There are around 150 titles that do not appear in MRC but appear in Ramsay. I checked a few of those, and they were papers which shut down since Ramsay’s research. I can thus make the assumption that this applies to all of these titles, and reduce my main source to 1. Thus, if I used solely the MRC dataset as a starting point, what improvements could I make?

check whether all 2021 closures and openings recorded by PressGazette have been included
remove 2022 closures and insert 2022 launches as recorded by PressGazette
Archant and JPIMedia have since changed names (update this)
add hyperlocals by ICNN

By filtering out MRC and ICNN from the merged dataset created above, I will be able to retain additional information about MRC and ICNN titles where these titles were present in any of the other datasets.

3.3.1 Number of titles

I can improve the MRC dataset in terms of adding hyperlocals by ICNN and by updating it with closures and launches from PressGazette. Furthermore, I can expand information on social media handles for these outlets through extracting this information from a website called media.info.

pattern <- c("mrc","cj4")
directory_final <- directory %>% 
  filter(grepl(paste0(pattern, collapse = "|"), id)) %>% 
  mutate(Scope = if_else(Scope == "", "Local", Scope))

Using PressGazette’s yearly article on print and digital newspaper launches and closures in the UK, I made sure the new and old titles would be respectively included or excluded in my directory.
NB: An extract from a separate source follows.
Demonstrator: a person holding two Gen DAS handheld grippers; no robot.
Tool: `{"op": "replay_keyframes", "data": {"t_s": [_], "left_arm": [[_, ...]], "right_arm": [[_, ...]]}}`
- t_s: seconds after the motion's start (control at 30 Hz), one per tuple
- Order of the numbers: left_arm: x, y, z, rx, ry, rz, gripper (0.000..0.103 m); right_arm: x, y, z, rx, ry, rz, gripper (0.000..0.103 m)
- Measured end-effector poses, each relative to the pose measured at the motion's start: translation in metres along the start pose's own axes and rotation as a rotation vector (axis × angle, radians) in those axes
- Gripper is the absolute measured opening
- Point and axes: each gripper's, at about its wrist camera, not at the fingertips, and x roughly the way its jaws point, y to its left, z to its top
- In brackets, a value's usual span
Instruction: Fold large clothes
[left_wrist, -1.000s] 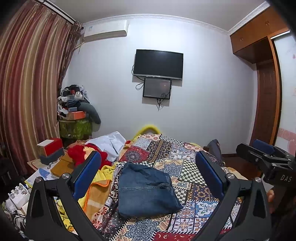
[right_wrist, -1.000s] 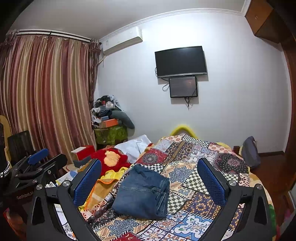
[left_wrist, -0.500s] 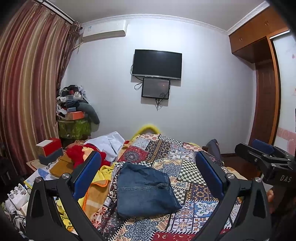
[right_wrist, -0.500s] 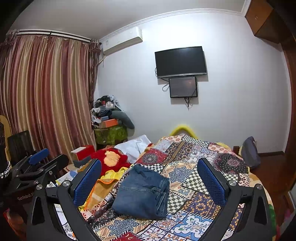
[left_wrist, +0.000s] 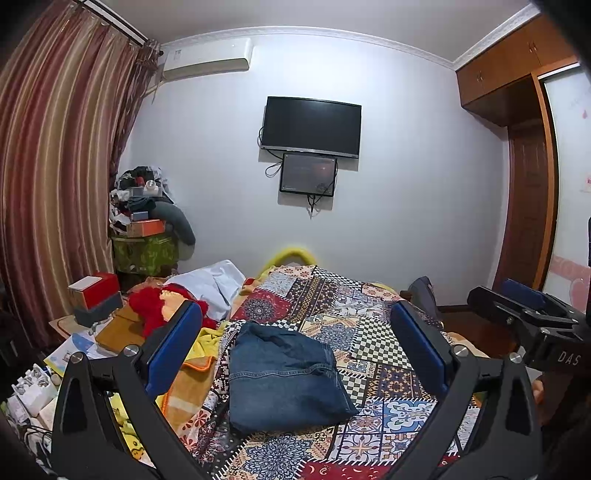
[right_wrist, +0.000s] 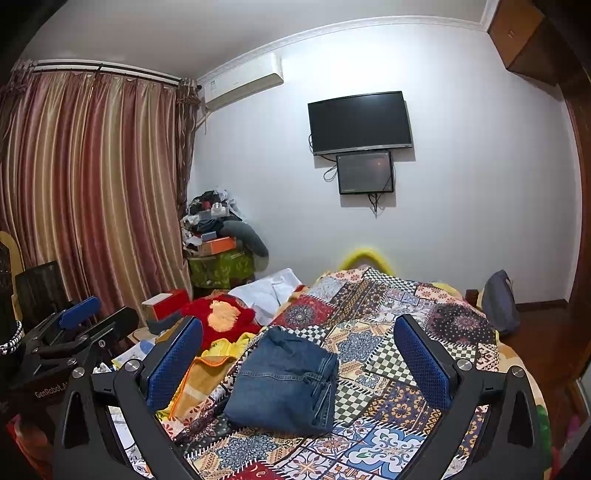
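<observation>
A pair of blue jeans (left_wrist: 286, 376) lies folded into a compact rectangle on the patterned bedspread (left_wrist: 373, 339), and it shows again as the jeans (right_wrist: 284, 380) in the right wrist view. My left gripper (left_wrist: 295, 354) is held above and in front of the jeans, open, with nothing between its blue pads. My right gripper (right_wrist: 299, 362) hovers the same way, open and empty. Each gripper appears at the edge of the other's view: the right gripper (left_wrist: 524, 314) on the right, the left gripper (right_wrist: 77, 325) on the left.
A red and yellow garment (right_wrist: 221, 321) and a white cloth (right_wrist: 269, 291) lie at the bed's left side, over a yellow-orange towel (right_wrist: 207, 373). A cluttered side table (left_wrist: 92, 325) stands left of the bed. A dark bag (right_wrist: 498, 299) sits at the far right.
Both grippers have stayed nearly still and open; the left wrist view has drifted very slightly. The jeans have not moved.
</observation>
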Motion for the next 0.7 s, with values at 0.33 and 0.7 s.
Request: {"op": "replay_keyframes", "data": {"t_s": [0.33,0.7], "left_arm": [[0.0022,0.0000,-0.0011,0.005,0.018,-0.022,0.103],[0.0035,0.0002,-0.0018,0.004,0.025,-0.036,0.103]], "right_arm": [[-0.0005,-0.0007,-0.0004,0.003,-0.001,-0.002,0.103],[-0.0004,-0.0005,-0.0006,0.005,0.000,-0.004,0.103]]}}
In total, there were 57 changes in 2021, including 10 closures and 47 launches, whereas in 2022 (up until July) there have been 10 closures and 8 launches.

pg <- read_csv("./files/PG_launches_closures_2020_2022.csv")
directory_final <- anti_join(directory_final, pg[pg$Event == "Closure",], by = "Publication") # removal of closures
directory_final <- full_join(directory_final, pg[pg$Event == "Launch",], by = c("Publication", "Publisher", "Frequency")) %>% select(-Event) %>% rename("Launch" = Date)

directory_size <- nrow(directory_final)

Removing closures from my MRC + hyperlocals dataset and adding launches leads me to identifying 1179 local news titles in the UK - and I think, for now, that is the best I can do.

So what other conclusions can I draw from this directory building?

Different sources, different sizes. Extracting directly from the publishers leads me to smaller estimates compared to relying on my directory (with the exception of DC Thomson, whose site features several national magazines and trade papers). Why this is the case is not sure. It could be that titles appearing both online and in print are presented once on brands sites, and twice in my directory. Or it could be a lack of updating or showcasing on the brands sites.

I investigated Tindle, which is relatively small as a publisher and has a big disparity. What I noticed was that Tindle’s sites presents 24 titles, whereas my directory has 74. Of these 74 titles, many are contained and recognised as owned by Tindle by many other data sources beyond MRC, such as HTFP, ipso, Local Media Works, abc. However, there was a correlation between Tindle’s titles being branded on Tindle’s page, and that title featuring on the ABC website. This makes me think that what is missing from Tindle’s site are relatively small titles.

directory_publishers <- directory_final %>%
  mutate(`2021 owner` = case_match(`2021 owner`, 
                                        "Archant"~"Newsquest PLC",
                                        "JPI Media"~"National World",
                                        "Reach Plc"~"Reach PLC",
                                        .default = `2021 owner`),
         `2021 owner` = if_else(is.na(`2021 owner`),Publisher,`2021 owner`)) %>%
  count(`2021 owner`)

merged <- readRDS("merged.rds")
merged_publishers <- merged %>%
  group_by(id) %>%
  count %>% filter(id %in% c("dc1","illiffe","mna","newsquest","reach","tindle")) %>%
  mutate(id = recode(id, dc1 = "DC Thomson & Company Limited", illiffe = "Iliffe Media", mna = "Midland News Association",
                     newsquest = "Newsquest PLC", reach = "Reach PLC", tindle = "Tindle Newspapers Ltd"))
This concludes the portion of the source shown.